Task objective »
Repeat all of the data word for word so that only the pictures are missing from the copy.

Exercise data »
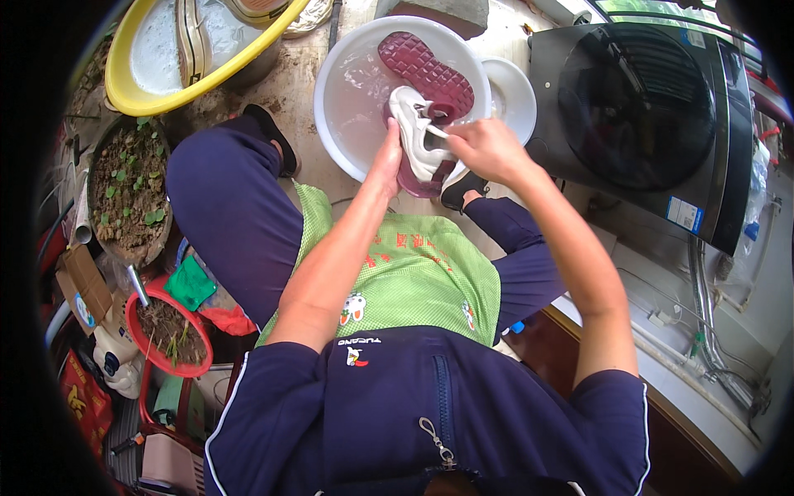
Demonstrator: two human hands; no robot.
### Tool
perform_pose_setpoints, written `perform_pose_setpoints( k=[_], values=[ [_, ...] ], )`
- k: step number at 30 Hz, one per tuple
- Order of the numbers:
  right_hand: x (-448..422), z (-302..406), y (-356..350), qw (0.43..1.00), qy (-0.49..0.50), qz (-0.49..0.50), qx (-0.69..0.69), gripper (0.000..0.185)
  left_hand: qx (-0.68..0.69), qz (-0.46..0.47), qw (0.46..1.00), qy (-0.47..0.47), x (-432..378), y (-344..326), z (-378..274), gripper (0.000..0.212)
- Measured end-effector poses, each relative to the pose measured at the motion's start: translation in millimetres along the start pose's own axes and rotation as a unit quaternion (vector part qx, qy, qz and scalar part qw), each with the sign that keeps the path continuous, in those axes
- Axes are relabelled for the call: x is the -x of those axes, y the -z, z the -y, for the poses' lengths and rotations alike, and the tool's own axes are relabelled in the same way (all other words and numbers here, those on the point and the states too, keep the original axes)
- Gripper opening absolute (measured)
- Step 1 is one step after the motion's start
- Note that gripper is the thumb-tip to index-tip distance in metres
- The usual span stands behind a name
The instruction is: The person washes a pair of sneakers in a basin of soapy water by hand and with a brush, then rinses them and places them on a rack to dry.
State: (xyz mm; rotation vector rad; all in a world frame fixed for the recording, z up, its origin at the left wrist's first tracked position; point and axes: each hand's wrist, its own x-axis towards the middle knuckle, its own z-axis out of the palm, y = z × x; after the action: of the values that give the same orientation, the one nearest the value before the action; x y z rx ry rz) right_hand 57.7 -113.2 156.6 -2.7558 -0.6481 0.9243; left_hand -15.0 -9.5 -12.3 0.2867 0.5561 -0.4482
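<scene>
My left hand (388, 156) grips a white and maroon sneaker (414, 139) by its side, over the near rim of a white basin (324, 102). The sneaker's opening faces up and its maroon sole edge shows below. Between the fingertips of my right hand (487, 146) is a slim white piece (437, 131) at the sneaker's opening; whether it is a lace, the tongue or a tool's handle I cannot tell. A second shoe lies sole up in the basin's cloudy water, its maroon patterned sole (428, 73) showing.
At the upper left, a yellow basin (115, 77) holds shoes in sudsy water. A smaller white basin (524, 93) sits partly behind the large one. A front-loading washing machine (546, 87) stands at right. Plant pots (127, 192) line the left; a concrete block (443, 15) is beyond.
</scene>
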Motion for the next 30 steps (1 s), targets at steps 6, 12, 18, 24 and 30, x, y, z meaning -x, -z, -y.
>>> perform_pose_setpoints(
  k=[6,12,18,24,30],
  values=[
    [-1.6,1.3,2.4,0.995,-0.035,-0.06,0.07,0.028,-0.042,-0.005,0.999,-0.022,11.6,-26.2,-0.6,0.065],
    [1.9,6.7,6.0,0.999,0.019,-0.046,0.013,0.027,0.015,0.031,0.999,-0.03,20.9,-30.0,-8.1,0.062],
    [43.5,3.3,32.1,0.995,0.004,0.02,-0.094,0.031,0.11,0.022,0.991,-0.075,12.1,-13.1,-28.4,0.05],
    [36.9,8.0,12.3,0.999,0.008,-0.051,-0.01,0.03,0.146,0.003,0.981,-0.127,17.9,-20.7,-38.1,0.068],
    [2.4,20.8,-8.1,0.986,-0.01,-0.107,0.13,0.026,0.023,-0.02,0.997,-0.069,6.8,-23.0,-18.7,0.07]
  ],
)
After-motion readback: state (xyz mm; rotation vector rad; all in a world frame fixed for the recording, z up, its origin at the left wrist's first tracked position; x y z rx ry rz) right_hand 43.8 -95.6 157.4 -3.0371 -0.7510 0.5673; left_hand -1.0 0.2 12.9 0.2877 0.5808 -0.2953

Result »
Demonstrator: two human hands; no robot.
### Tool
perform_pose_setpoints, written `perform_pose_setpoints( k=[_], values=[ [_, ...] ], )`
- k: step number at 30 Hz, one per tuple
- Order of the numbers:
  right_hand: x (-448..422), z (-302..406), y (-356..350), qw (0.43..1.00), qy (-0.49..0.50), qz (-0.49..0.50), qx (-0.69..0.69), gripper (0.000..0.185)
  left_hand: qx (-0.68..0.69), qz (-0.46..0.47), qw (0.46..1.00), qy (-0.47..0.47), x (-432..378), y (-344..326), z (-378..274), gripper (0.000..0.212)
- Measured end-effector poses, each relative to the pose measured at the motion's start: translation in millimetres along the start pose's own axes and rotation as a unit quaternion (vector part qx, qy, qz and scalar part qw), each with the sign that keeps the path continuous, in those axes
- Axes are relabelled for the call: x is the -x of those axes, y the -z, z the -y, for the poses' lengths and rotations alike, and the tool's own axes are relabelled in the same way (all other words and numbers here, those on the point and the states too, keep the original axes)
- Gripper opening absolute (measured)
- Step 1 is one step after the motion's start
- Note that gripper is the thumb-tip to index-tip distance in metres
- The usual span stands behind a name
The instruction is: The person washes a pair of sneakers in a basin of soapy water by hand and with a brush, then rinses them and places them on a rack to dry.
State: (xyz mm; rotation vector rad; all in a world frame fixed for the recording, z up, its origin at the left wrist's first tracked position; point and axes: each hand's wrist, its own x-axis towards the middle knuckle, its own z-axis out of the palm, y = z × x; after the action: of the values that give the same orientation, the one nearest the value before the action; x y z rx ry rz) right_hand 57.7 -113.2 156.6 -2.7558 -0.6481 0.9243; left_hand -15.0 -9.5 -12.3 0.2867 0.5561 -0.4482
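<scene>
My left hand (388, 156) grips a white and maroon sneaker (414, 139) by its side, over the near rim of a white basin (324, 102). The sneaker's opening faces up and its maroon sole edge shows below. Between the fingertips of my right hand (487, 146) is a slim white piece (437, 131) at the sneaker's opening; whether it is a lace, the tongue or a tool's handle I cannot tell. A second shoe lies sole up in the basin's cloudy water, its maroon patterned sole (428, 73) showing.
At the upper left, a yellow basin (115, 77) holds shoes in sudsy water. A smaller white basin (524, 93) sits partly behind the large one. A front-loading washing machine (546, 87) stands at right. Plant pots (127, 192) line the left; a concrete block (443, 15) is beyond.
</scene>
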Motion for the next 30 steps (1 s), targets at steps 6, 12, 18, 24 and 30, x, y, z meaning -x, -z, -y.
>>> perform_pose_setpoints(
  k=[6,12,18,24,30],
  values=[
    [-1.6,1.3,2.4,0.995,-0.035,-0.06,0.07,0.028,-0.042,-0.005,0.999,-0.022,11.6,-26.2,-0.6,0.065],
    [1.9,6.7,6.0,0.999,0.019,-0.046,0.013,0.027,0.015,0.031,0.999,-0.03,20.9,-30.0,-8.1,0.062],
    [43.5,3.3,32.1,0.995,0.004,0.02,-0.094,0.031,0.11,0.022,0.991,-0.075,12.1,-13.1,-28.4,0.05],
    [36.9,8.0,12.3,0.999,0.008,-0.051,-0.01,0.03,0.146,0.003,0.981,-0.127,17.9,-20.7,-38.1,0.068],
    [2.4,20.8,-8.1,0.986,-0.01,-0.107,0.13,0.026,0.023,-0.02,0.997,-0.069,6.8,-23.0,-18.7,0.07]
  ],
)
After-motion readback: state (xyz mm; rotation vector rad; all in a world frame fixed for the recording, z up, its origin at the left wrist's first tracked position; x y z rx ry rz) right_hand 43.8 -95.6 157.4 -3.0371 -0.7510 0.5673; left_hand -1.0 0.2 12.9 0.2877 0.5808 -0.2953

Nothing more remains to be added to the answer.